I've run with few other runners who creep along so slowly -- runners of any class, not just 2:20 marathon types. "Are you sure I'm not slowing you down too much?" I was compelled to ask Deines several times. "Of course not," he answered. "This is the speed I always go, if you can call this 'speed'."

"Don't you ever get the urge to go any faster, Bob?"

"I keep telling myself, 'Pick it up if you feel like it.' But then I ask myself, 'Now when have I ever felt like picking it up in practice?' It doesn't seem to matter. At Alamosa [1968 Olympic Marathon Trial and pre-race camp site], Gene Comroe accused me of sneaking out at night or something and doing speed work. He couldn't believe I wasn't doing any.

"Sometimes up there, a group of us would get together for a long one. We planned to go slow, but gradually the pace would start picking up. A race would be developing. I didn't want to race and would usually watch them disappear. Ed Winrow was the only guy who would run regularly with me."

As it turned out, Deines, the slowest trainer of all at the Alamosa camp, came within one minute and one place of making the Olympic team. "I was surprised to come up on Steve Matthews at the end," he said. "He was legendary among the runners at Alamosa for doing things like 20 miles in under two hours. He was the hardest trainer up there. What surprised me even more than catching him was that I outsprinted him. He is a 48-second quarter-miler, and my best is only 57."

Bob went on to attack a major myth -- that slow training produces slow racing. "I don't feel that slow training hurts one's speed at all," he said. "Although my times for the shorter distances are not too good, even my 440 and 880 times are improving over what I ran on interval training.
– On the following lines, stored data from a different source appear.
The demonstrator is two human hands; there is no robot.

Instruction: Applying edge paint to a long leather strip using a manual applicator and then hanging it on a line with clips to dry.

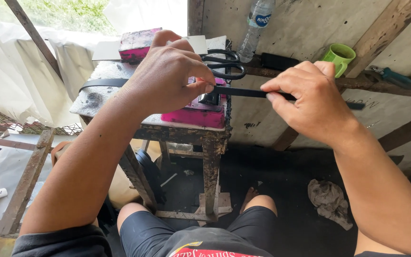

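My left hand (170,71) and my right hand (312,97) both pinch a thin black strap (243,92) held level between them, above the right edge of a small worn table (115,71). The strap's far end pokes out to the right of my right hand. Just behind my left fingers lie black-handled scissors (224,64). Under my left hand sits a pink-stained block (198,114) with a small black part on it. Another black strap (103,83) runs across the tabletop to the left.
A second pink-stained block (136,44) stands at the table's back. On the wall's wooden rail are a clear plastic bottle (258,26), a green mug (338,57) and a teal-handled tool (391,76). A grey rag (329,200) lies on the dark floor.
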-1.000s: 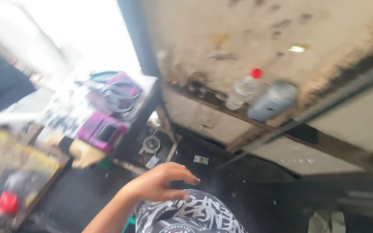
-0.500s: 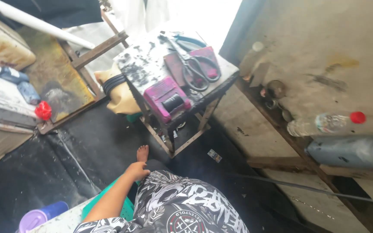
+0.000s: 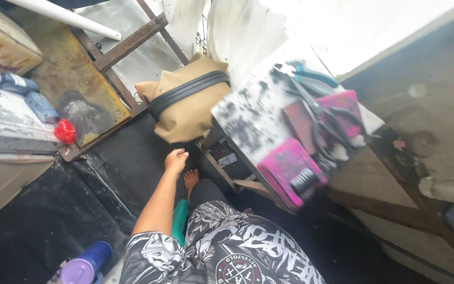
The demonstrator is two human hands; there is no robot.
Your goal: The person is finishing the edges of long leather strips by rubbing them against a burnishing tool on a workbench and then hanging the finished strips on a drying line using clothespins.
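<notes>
Going left to right, we see two bottles (image 3: pixel 19 89) lying by a rusty metal sheet (image 3: pixel 64 73), a red crumpled scrap (image 3: pixel 65 131) below them, and a purple-capped blue bottle (image 3: pixel 85 265) at the bottom edge. Our left hand (image 3: pixel 176 160) hangs loosely curled, holding nothing, over the dark floor (image 3: pixel 43 221). The tan bag (image 3: pixel 187 102) with black straps lies just above and right of it, near but not touching. Farther right, a small table (image 3: pixel 253 123) carries a pink box (image 3: pixel 290 171) and blurred tools (image 3: pixel 321 113). The right hand is out of view.
</notes>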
One of my biggest thrills was running 1:58.8 for the half and beating runners who'd been training on 24-second 220s.

"Regular racing helps keep me sharp, but I am not convinced that it is completely necessary. If it is, I think that two or three races are sufficient to recover any lost sharpness without doing any speed training. It works out to almost an exact formula with me. I'm usually a little sluggish in my first fast race. It may take 4:27 to run a mile. But if I run within a week or two it's sure to be 4:17.
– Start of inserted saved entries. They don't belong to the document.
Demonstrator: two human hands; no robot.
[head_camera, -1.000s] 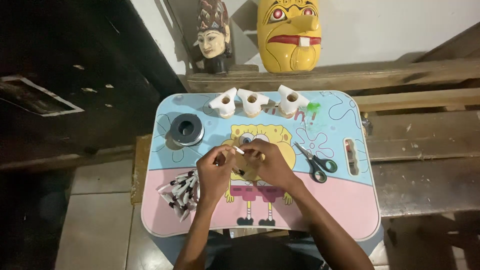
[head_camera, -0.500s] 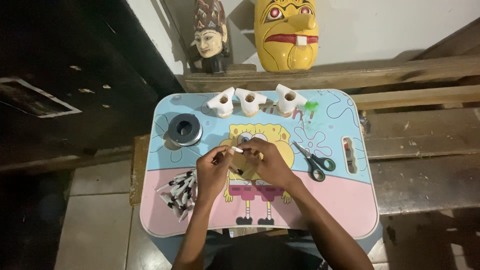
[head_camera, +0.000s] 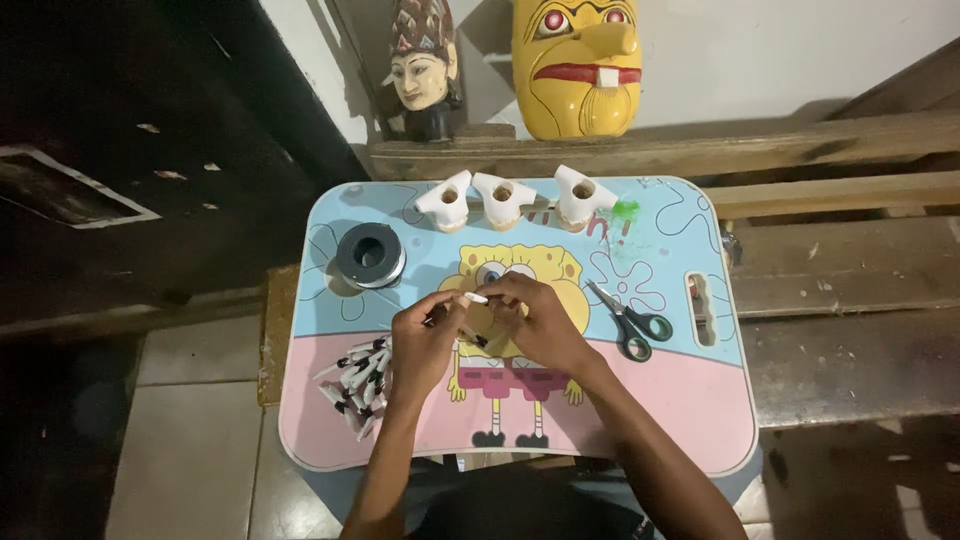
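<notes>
A small white tube (head_camera: 476, 298) sat pinched between the fingertips of both hands over the middle of the lap table (head_camera: 700, 420). The left hand (head_camera: 425, 340) and right hand (head_camera: 535, 320) were closed on it, touching each other. A pile of similar pieces (head_camera: 358, 385) lay near the left edge, tape roll (head_camera: 369, 254) behind it, scissors (head_camera: 628, 320) toward the right edge.

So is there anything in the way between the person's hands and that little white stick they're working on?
Nothing visible. Both the left hand and the right hand already have their fingers on the small white stick, held just above the lap table. The scissors, the tape roll and the pile of sticks lie off to the sides.
</notes>
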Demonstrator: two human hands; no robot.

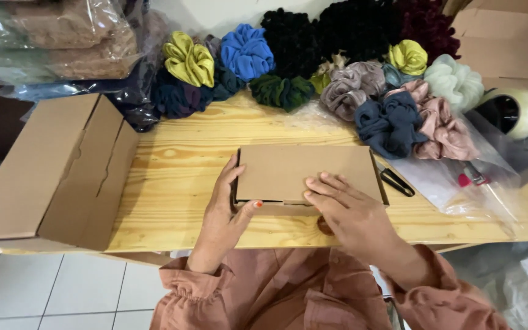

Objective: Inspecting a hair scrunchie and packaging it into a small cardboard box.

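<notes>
Pine wood table (215, 131) w/ white tile floor (44, 293) below, pale wall (215, 12) behind

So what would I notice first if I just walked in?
Probably the heap of colourful scrunchies along the table's far edge, yellow, blue, black and pink. Then the flat brown box in the middle, with the left hand on its side and the right hand pressing its front.
</notes>
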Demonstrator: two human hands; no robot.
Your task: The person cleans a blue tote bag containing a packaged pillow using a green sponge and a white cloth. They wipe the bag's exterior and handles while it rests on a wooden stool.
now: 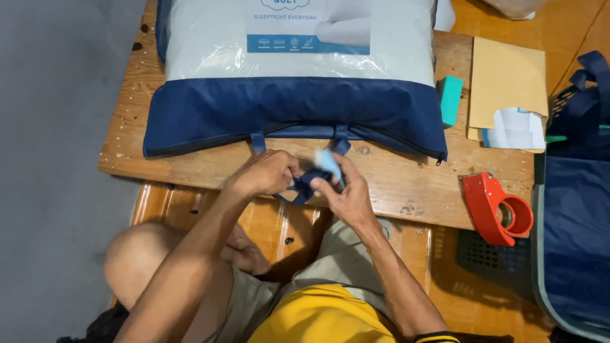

"The 10-second improvement seems to be pretty standard. But I've found that if I train fast, if I go faster than normal once or twice during the week, I often don't race well."

Deines doesn't go out with missionary zeal attempting to recruit other runners to his way of thinking. He didn't try to revolutionize Occidental's running system, only his own.

"I may not have the greatest method in the world, and I don't claim to," he quietly told me. "But I enjoy it, it works for me and I don't get hurt." That's a three-part combination few runners can match.

In terms of how his training works, the statistics speak for themselves. Pick a distance and compare "before-after". He picks up his quota of minor aches and pains, like any runner under any system does, but they've never disabled the deceptively frail-looking 6'1", 140-pounder.

I'll vouch for the fact that he thoroughly enjoys his running, for itself and not just the rewards earned. Both days we ran together, conditions weren't the best for him. Both were mornings-after, when hangover-like feelings from a previous day's race were with him. Still, without a hint of self-coercion, he eagerly took to the roads for two-hour-plus jaunts.

Deines' ambitions remain remarkably low for a young man with his talent. Competition is important to him, but not necessarily the high placings and fast times that have gone with his recent racing.

"Competition has always been for me an enjoyable experience," he said. "The important thing is taking part and achieving victory over myself and my own goals. Winning is not the most important aspect, and if too much emphasis is placed on it enjoyment is lost."

Future plans: "I don't foresee an end to my running career," he said. That statement says a lot about him.